It’s dry in Argentina, Paraguay and the southern states of Brazil, so market watchers are going to be paying close attention in the weeks and months to come as South American soybean crops are harvested. U.S. soybean prices are strong on the heels of recent slashes to production forecasts for all three South American countries.
It's still early in the year and Brazil has only just begun to harvest. But La Niña-fueled dryness could prompt analysts in North America and South America to cut forecasts further, spurring increased prices for U.S. farmers.
“A lot of this is predicated on extended dryness across much of southern Brazil, which is impacting Argentina and Paraguay as well because they are in the center of where we see the La Nina impact coming this year – the second La Niña in a row,” says Mac Marshall, vice president of market intelligence at the United Soybean Board and U.S. Soybean Export Council.
USDA last week cut its forecast for Brazilian soybean production by 5 million metric tons, reduced its prediction for Argentine production by 3 million tons and dropped its prediction for Paraguay by 1.5 million tons.
“It’s pretty rare for USDA to make cuts to the Brazilian crop in January. Usually, the adjustments come later in the year," Marshall said.
While most analysts point to the extended dryness in southern Brazil, USDA’s Foreign Agricultural Service also stresses that heavy rains in the center and northeast are also impacting crops. The FAS office in Brasilia is now predicting Brazilian soybean production this year at 136 million tons. That’s lower than the forecast of 139 million tons out of USDA’s Washington headquarters. Both are down from previous forecasts of 144 million tons.
“Paraguay was staggering in percentage terms because last month the estimate was for 10 million tons and now that’s down to 8.5 million tons,” Marshall said. “You put all those together and it knocks a substantial amount off the balance sheet.”
The cuts to South America’s crop helped push the March future price of U.S. soybeans to $14 per bushel and the November price to $13 briefly last week.
Brazil, the largest soybean-producing country in the world, has the largest impact on global supply, and drought is slashing estimates for its two southernmost states – Paraná and Rio Grande do Sul. Neither is as large as the biggest producing state of Mato Grasso, but together, the two produce about 30% of Brazil’s soybeans.
Brazil’s harvest is less than 2% complete, but damage in the south is expected to be substantial, Brazilian consulting firm AgRural said this week. In Rio Grande do Sul, where farmers have not yet begun to bring in their soybeans, “the intense heat of the last few days has worsened the situation of the crops and the producers anxiously await the confirmation of the rain forecasts.”
The newly released USDA forecast for Brazilian soybean production would still be a record year for the country, but that’s not the case for some local forecasts, such as AgRural. The firm, which is headquartered in Paraná, has reduced its forecast to just 133.4 million tons, down from a previous forecast of 145.4 million tons.

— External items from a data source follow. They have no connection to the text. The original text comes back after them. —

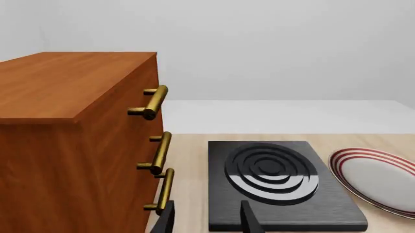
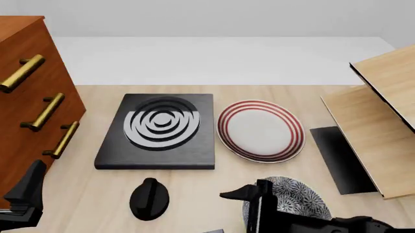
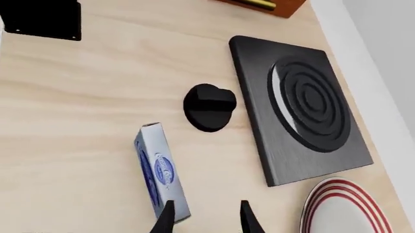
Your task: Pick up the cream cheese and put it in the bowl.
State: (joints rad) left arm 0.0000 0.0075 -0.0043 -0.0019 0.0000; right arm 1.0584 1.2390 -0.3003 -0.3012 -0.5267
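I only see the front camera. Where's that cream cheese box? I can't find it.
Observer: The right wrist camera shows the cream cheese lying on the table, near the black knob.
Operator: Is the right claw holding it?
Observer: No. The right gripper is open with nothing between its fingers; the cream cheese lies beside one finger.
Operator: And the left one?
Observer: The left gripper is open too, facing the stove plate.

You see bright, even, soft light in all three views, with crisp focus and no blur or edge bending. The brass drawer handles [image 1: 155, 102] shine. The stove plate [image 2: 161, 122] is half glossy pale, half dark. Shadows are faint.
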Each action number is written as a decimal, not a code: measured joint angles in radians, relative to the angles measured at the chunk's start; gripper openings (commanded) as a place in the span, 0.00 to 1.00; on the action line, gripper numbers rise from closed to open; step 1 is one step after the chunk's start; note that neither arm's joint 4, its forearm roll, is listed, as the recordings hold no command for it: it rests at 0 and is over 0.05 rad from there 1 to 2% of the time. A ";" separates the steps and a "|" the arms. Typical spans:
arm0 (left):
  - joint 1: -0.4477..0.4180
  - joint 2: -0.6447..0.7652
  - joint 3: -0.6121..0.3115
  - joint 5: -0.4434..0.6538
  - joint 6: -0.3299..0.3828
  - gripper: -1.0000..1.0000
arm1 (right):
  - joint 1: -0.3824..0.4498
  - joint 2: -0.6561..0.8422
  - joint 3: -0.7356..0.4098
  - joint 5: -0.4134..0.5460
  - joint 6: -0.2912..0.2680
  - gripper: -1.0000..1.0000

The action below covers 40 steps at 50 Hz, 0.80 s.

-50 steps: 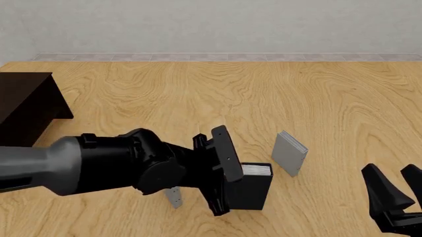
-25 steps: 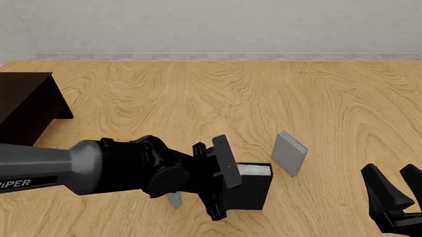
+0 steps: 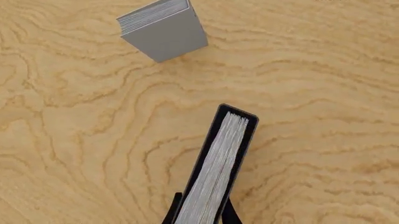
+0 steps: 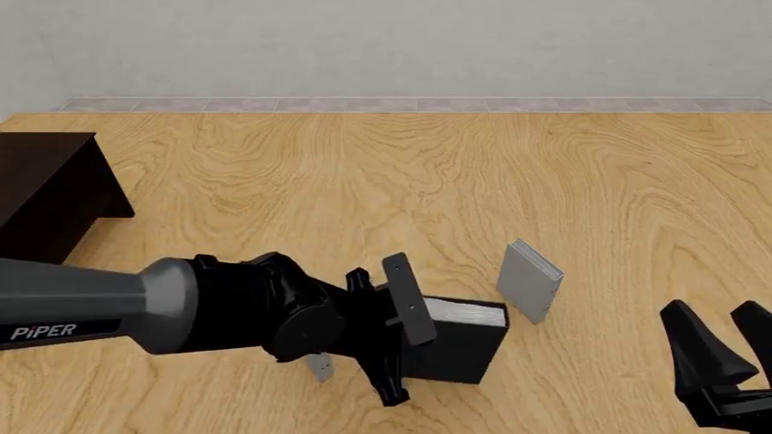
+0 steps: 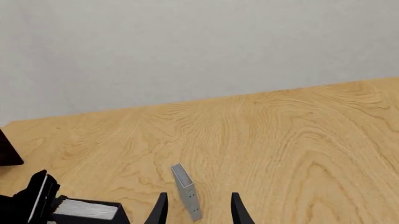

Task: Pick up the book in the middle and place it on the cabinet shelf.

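Note:
The thick black book (image 4: 468,342) with its white page block stands near the table's front, slightly tilted. My left gripper (image 4: 417,351) is shut on it from its left end. In the left wrist view the book (image 3: 218,172) runs out from between the fingertips (image 3: 172,215), pages showing. The dark cabinet (image 4: 49,194) stands at the far left, well apart from the book. My right gripper (image 4: 728,348) is open and empty at the front right. From the right wrist view (image 5: 198,210) I see the black book (image 5: 87,210) and the cabinet's corner (image 5: 7,150).
A thin grey book (image 4: 531,280) stands upright just right of the black book; it also shows in the left wrist view (image 3: 165,30) and the right wrist view (image 5: 185,186). Another thin grey book (image 4: 320,366) is mostly hidden behind my left arm.
My left gripper has sunk lower and closed along the black book. The book now leans slightly instead of standing square. The right arm has not moved.

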 measured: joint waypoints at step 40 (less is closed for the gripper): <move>0.015 -0.061 -0.013 -0.011 -0.019 0.00 | -0.001 -0.009 0.000 0.009 0.004 1.00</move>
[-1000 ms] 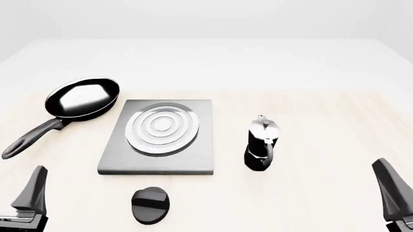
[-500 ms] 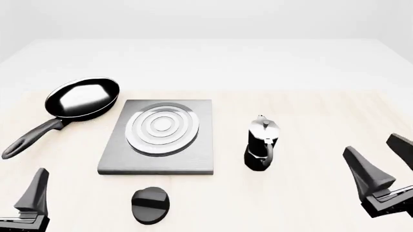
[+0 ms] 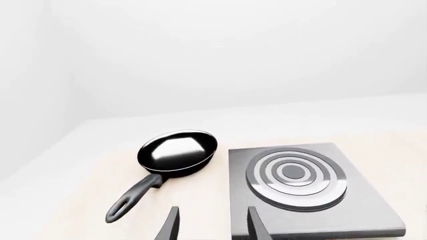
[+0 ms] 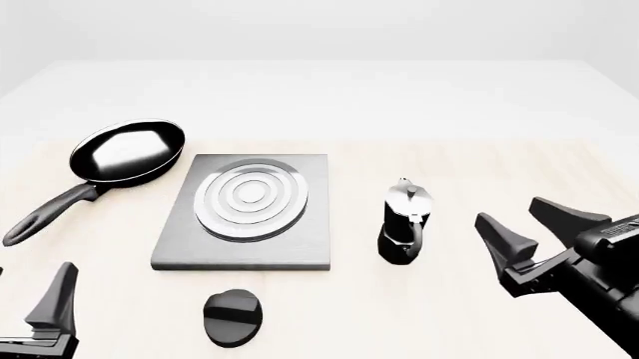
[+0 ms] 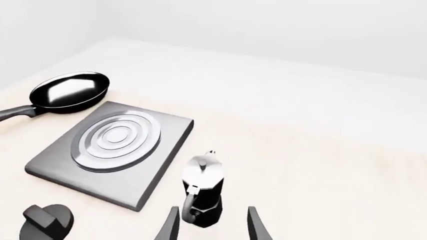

Looking for the best, most comprehensive and balanced news source in agriculture? Our Agri-Pulse editors don't miss a beat! Sign up for a free month-long subscription by clicking here.
“Overall, the pricing environment that farmers are getting for old crop and looking ahead towards … this spring is strong,” Marshall said, but he warned that could turn around.
“It’s not like there aren’t potential pitfalls. Over the last decade more often than not … the final crop size for Brazil has been larger than what the January (USDA) estimate has been. If we look over the last 11 marketing years, we’ve had five seasons of La Niña impacting South America. In four of those instances, you had the January estimate underestimate the Brazilian crop. All this is to say right now we’re seeing markets respond to those cuts … but down the line there’s potential that you could see an upside on the Brazilian crop later in the season.”
But John Payne, an analyst for Stone X and publisher of the Week in Grain, says he expects South American production cuts to deepen.
“You could see it get worse,” Payne said. “I don’t think you’re going to see it get better.”
And for U.S. farmers, that’s likely a positive factor.
“Bad production is always good for price, especially when you have a market like Brazil, which satisfies half of the global demand,” he said.
The cuts to forecasts for South American production this year could wind up closer to 20 million tons, he said, and that means U.S. farmers would likely increase plantings this spring – so long as demand from China remains strong.
“We have a failure of trend yields in South America,” Payne said. “This is adjusting the need for supply from elsewhere. The U.S. farmer is going to be depended on to grow more this summer.”